■ **Exercise instructions**: Return exactly the lines below, starting with the one that has "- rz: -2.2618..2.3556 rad" and going on through the one that has "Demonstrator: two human".

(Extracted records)
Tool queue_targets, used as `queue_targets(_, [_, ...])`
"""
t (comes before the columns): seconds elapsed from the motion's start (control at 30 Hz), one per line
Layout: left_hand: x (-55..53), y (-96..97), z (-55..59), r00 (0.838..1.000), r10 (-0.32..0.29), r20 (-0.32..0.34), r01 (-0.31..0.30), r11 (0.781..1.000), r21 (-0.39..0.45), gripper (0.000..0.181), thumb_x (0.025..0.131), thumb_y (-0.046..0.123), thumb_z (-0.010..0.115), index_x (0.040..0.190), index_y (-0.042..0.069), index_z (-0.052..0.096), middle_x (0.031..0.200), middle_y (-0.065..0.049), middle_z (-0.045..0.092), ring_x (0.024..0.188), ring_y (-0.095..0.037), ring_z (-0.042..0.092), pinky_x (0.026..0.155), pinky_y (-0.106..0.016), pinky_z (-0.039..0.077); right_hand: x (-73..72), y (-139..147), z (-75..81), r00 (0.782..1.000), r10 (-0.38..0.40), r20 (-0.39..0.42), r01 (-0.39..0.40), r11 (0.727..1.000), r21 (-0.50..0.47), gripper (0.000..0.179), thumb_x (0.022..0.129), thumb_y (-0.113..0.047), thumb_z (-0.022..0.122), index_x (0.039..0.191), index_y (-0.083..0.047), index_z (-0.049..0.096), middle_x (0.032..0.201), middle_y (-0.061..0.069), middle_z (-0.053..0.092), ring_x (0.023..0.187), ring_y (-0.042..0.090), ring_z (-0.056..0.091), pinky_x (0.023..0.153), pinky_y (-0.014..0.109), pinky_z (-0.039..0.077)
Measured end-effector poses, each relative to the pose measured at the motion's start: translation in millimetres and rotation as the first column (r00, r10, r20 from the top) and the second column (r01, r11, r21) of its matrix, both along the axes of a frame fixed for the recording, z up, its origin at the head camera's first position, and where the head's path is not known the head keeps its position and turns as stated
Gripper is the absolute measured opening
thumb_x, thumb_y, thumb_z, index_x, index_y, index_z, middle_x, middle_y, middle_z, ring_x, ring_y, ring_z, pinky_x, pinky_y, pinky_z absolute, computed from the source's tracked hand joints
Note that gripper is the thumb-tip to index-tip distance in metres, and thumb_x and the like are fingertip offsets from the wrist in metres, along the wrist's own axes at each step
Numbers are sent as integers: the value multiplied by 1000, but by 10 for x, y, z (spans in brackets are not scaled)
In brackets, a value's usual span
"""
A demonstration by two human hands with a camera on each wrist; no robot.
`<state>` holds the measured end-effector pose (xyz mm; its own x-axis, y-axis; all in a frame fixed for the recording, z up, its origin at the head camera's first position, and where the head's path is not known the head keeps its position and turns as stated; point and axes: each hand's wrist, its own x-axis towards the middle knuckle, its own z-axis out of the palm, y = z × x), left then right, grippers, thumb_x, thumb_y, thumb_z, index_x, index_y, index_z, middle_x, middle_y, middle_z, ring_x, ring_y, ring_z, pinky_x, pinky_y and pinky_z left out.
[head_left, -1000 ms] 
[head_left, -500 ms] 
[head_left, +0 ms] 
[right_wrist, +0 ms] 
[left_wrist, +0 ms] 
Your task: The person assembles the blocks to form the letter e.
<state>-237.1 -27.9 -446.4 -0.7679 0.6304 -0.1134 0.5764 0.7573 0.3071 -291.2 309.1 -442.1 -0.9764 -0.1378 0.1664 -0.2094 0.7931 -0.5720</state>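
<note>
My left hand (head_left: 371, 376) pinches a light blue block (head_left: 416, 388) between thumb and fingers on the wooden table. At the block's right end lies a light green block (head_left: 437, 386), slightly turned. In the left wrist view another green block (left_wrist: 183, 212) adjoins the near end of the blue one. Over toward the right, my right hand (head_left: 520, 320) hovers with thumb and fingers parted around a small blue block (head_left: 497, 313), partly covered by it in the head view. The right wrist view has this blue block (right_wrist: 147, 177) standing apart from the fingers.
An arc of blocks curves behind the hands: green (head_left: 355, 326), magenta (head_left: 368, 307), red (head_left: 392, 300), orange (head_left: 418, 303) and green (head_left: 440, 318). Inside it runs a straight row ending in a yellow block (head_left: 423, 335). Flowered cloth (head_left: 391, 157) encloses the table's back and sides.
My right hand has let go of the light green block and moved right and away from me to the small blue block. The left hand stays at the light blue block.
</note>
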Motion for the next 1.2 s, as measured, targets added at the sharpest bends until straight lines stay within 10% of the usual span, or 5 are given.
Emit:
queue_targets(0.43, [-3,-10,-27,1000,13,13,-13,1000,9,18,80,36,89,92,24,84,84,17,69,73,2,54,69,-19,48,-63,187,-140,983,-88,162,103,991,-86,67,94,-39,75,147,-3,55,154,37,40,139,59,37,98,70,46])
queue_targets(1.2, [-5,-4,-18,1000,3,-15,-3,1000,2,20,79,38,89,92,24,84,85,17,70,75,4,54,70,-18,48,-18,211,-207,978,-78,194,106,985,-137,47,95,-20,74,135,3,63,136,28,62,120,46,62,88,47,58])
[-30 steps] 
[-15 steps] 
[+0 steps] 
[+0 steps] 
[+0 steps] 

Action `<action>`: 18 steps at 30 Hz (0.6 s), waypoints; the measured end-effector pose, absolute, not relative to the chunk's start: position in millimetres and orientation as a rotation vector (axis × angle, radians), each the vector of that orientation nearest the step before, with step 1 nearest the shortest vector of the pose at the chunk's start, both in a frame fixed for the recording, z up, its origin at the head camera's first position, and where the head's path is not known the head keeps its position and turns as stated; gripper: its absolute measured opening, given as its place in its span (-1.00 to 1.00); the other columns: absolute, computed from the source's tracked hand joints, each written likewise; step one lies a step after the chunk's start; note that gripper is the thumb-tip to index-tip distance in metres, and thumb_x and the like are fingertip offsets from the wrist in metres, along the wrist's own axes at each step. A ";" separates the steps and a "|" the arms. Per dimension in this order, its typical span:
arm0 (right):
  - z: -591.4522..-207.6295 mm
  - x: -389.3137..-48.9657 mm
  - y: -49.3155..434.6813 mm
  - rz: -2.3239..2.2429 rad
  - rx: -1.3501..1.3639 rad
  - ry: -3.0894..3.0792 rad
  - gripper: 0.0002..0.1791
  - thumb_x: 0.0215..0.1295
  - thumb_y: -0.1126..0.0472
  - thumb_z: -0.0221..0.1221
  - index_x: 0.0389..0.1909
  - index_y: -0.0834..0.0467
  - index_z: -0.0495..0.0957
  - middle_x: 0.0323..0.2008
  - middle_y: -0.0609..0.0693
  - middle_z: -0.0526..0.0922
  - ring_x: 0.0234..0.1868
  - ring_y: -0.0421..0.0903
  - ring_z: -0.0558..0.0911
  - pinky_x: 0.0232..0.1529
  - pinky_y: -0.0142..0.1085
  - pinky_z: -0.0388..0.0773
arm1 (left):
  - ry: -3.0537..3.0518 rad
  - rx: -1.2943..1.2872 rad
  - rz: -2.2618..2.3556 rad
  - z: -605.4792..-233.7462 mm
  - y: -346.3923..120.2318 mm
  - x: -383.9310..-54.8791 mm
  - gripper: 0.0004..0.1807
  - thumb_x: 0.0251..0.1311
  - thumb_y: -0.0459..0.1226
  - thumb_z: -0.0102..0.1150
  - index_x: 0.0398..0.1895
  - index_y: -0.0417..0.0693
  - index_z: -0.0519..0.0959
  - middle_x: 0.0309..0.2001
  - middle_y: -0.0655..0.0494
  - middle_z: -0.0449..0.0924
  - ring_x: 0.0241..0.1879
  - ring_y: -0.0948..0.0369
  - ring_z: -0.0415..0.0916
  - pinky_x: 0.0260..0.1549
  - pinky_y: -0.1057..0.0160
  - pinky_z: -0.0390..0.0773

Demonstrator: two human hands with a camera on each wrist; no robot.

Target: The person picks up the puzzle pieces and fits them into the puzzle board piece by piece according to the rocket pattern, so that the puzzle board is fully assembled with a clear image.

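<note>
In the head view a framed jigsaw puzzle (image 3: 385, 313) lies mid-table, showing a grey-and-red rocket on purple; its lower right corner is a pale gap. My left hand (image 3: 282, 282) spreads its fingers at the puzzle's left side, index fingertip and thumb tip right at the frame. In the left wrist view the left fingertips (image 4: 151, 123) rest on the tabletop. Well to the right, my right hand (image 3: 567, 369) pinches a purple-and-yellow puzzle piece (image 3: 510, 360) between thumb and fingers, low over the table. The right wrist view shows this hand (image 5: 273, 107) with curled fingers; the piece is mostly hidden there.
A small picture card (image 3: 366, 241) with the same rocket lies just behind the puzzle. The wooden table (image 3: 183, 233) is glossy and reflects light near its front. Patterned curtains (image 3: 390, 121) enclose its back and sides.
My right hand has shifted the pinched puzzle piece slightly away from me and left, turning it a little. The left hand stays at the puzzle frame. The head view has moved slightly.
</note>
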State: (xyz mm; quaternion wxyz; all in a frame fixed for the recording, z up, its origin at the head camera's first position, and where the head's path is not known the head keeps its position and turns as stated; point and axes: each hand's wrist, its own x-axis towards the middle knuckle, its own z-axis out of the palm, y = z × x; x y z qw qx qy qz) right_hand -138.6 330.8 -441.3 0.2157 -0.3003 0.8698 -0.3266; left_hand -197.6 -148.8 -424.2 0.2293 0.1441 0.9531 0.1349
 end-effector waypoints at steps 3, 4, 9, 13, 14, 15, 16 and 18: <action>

■ **Written reply**:
  - rz: -2.2618..2.3556 rad
  - z: -605.4792..-233.7462 mm
  - y: -346.3923..120.2318 mm
  - x: -383.9310..-54.8791 mm
  - gripper: 0.0004..0.1807
  - thumb_x: 0.0251..0.1311
  - thumb_y: -0.0459..0.1226
  - thumb_z: -0.0102..0.1150
  - index_x: 0.0398..0.1895
  - index_y: -0.0417..0.0693
  - index_z: -0.0519..0.0959
  - middle_x: 0.0309..0.2001
  - middle_y: -0.0655..0.0494
  - middle_z: -0.0449..0.0924
  - ring_x: 0.0241..0.1879
  - ring_y: -0.0948..0.0369
  - ring_z: -0.0415..0.0916
  - pinky_x: 0.0260..0.1549
  - pinky_y: -0.1057..0.0160
  - pinky_z: -0.0390..0.0773

Demonstrator: two human hands with a camera on each wrist; no robot.

With the output given, the exercise is complete.